- Born: 28 March 1939 Kalvarija, Lithuania
- Died: 13 December 2011 (aged 72) Vilnius, Lithuania
- Occupations: Historian, energy engineer
- Known for: Books about history of Vilnius
- Awards: Statuette of Saint Christopher (2008)

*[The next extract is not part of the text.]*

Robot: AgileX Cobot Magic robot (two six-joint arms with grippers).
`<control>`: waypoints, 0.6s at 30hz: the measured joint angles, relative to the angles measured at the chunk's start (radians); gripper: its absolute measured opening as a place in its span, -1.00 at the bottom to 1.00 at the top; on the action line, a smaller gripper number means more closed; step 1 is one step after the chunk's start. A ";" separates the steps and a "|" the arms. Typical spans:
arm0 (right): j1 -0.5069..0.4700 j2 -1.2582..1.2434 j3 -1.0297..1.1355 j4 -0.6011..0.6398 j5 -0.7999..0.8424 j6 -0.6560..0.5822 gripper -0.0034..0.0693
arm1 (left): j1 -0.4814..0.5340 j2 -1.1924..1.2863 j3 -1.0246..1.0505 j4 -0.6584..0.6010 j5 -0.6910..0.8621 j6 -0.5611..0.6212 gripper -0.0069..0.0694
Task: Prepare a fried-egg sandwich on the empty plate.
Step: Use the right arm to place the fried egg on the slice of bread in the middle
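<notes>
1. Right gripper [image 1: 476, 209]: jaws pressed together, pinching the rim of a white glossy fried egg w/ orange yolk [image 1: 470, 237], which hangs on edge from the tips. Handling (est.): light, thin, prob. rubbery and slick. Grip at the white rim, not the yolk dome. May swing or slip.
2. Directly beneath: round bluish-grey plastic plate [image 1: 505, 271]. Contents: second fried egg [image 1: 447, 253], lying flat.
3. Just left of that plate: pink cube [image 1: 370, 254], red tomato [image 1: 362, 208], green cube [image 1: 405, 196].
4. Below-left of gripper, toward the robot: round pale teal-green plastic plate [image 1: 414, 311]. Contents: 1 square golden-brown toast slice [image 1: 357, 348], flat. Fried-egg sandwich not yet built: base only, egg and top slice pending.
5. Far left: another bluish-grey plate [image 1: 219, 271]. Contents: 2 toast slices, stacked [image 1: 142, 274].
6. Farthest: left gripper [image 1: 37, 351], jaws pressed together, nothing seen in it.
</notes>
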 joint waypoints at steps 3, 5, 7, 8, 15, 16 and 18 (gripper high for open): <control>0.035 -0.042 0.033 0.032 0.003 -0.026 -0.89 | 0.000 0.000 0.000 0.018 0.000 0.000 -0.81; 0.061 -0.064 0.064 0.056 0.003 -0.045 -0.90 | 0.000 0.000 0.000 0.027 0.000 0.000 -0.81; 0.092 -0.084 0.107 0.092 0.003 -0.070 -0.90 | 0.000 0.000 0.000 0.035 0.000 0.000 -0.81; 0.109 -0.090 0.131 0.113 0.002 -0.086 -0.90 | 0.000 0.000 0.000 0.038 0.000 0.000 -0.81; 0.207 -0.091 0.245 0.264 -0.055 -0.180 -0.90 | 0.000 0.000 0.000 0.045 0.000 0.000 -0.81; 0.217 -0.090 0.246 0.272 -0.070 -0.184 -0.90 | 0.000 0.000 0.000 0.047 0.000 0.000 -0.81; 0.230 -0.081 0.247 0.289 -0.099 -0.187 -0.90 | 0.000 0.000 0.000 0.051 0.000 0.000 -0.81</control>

= Antanas Rimvydas Čaplinskas =

Lithuanian historian (1939–2011)

Antanas Rimvydas Čaplinskas (28 March 1939 – 13 December 2011) was a Lithuanian energy engineer, historian and author of books about history of Vilnius. He was a Member of the First Council of the Vilnius city Sąjūdis, later from 1990 to 1995 he worked in the Vilnius City Council. In 2008, Čaplinskas was awarded the Statuette of Saint Christopher for his scientific works about Vilnius.

==Works==
- Vilniaus gatvės. Istorija, vardynas, žemėlapiai (Streets of Vilnius. History, glossary, maps), Vilnius, 2000.
- Šv. Jono, Dominikonų, Trakų gatvės (St. John, Dominican, Trakai Streets), Vilnius, 1998, 2008.
- Trilogy Vilniaus gatvių istorija (History of Vilnius streets):
  - Valdovų kelias. Rūdninkų gatvė (The path of rulers. Rūdninkai Street), Vilnius, 2001.
  - Valdovų kelias. Didžioji gatvė (The path of rulers. Didžioji Street), Vilnius, 2002.
  - Valdovų kelias. Pilies gatvė (The path of rulers. Pilies Street), Vilnius, 2005.
- Vilniaus istorija: legendos ir tikrovė (The History of Vilnius: Legends and Reality), Vilnius, 2010.
- Vilniaus atminimo knyga: mieste įamžintos asmenybės (Remembrance Book of Vilnius: Personalities Perpetuated in the City), Vilnius, 2011.